**What needs to be done:** Give again, word for word, every line in the entries below from the line with "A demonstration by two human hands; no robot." up to and including the line with "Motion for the", and no other line.

┌─ Available data

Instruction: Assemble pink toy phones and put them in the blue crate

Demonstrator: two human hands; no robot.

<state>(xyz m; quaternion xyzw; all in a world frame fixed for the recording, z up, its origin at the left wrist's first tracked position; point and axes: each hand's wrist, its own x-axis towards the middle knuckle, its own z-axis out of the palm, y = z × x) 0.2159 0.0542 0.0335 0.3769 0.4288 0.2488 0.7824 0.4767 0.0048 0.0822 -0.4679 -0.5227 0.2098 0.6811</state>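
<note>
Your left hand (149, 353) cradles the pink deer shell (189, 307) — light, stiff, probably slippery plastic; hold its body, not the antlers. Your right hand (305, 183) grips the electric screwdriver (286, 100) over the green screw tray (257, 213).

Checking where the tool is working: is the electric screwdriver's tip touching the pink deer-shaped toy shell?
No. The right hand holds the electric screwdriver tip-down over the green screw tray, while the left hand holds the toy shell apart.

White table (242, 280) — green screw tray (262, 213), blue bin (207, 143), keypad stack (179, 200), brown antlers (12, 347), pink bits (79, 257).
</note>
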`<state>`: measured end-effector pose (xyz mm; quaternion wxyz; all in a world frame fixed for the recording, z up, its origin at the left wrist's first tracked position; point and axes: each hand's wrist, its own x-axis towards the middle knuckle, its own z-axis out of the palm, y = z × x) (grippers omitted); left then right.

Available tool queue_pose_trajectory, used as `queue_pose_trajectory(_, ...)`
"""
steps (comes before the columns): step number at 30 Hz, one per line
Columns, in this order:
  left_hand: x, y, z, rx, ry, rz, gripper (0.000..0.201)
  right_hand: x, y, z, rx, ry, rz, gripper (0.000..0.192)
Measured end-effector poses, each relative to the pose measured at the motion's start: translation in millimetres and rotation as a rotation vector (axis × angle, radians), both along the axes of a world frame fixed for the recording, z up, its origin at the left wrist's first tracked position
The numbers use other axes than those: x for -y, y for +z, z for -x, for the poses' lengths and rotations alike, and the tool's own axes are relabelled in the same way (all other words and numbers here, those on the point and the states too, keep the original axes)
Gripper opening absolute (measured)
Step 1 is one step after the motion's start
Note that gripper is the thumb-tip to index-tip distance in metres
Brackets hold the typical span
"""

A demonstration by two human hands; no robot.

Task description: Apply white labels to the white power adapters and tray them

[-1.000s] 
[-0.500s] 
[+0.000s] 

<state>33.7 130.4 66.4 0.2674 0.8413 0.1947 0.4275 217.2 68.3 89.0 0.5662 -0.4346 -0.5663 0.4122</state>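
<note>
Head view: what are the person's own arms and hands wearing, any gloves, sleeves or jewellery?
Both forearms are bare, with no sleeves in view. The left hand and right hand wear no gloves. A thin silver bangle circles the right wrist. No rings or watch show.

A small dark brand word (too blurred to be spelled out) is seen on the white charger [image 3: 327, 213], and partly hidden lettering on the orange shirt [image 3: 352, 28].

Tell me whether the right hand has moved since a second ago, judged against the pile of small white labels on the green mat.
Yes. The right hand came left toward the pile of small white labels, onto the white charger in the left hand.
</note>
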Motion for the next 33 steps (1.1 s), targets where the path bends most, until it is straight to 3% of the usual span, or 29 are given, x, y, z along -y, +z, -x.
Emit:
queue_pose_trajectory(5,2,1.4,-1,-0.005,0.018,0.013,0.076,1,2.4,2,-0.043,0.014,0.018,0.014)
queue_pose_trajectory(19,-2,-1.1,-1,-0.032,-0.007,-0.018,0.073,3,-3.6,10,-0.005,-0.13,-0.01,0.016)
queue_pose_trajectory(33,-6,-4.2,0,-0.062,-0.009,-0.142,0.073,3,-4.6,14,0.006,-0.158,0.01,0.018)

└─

**Written solution:**
A demonstration by two human hands; no robot.

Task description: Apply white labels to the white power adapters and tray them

[-1.000s] 
[-0.500s] 
[+0.000s] 

<state>33.7 130.4 66.4 0.2674 0.8413 0.1947 0.4275 217.2 68.3 89.0 0.5662 -0.4346 -0.5663 0.4122</state>
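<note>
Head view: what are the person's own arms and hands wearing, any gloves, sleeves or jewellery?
Both forearms are bare, with no sleeves in view. The left hand and right hand wear no gloves. A thin silver bangle circles the right wrist. No rings or watch show.

A small dark brand word (too blurred to be spelled out) is seen on the white charger [image 3: 327, 213], and partly hidden lettering on the orange shirt [image 3: 352, 28].

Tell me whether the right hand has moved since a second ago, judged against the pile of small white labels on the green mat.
Yes. The right hand came left toward the pile of small white labels, onto the white charger in the left hand.
</note>
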Motion for the next 33 steps (1.1 s), targets where the path bends most, until it is straight to 3% of the usual span, or 29 are given, x, y, z along -y, +z, -x.

What this exercise required has been given in full.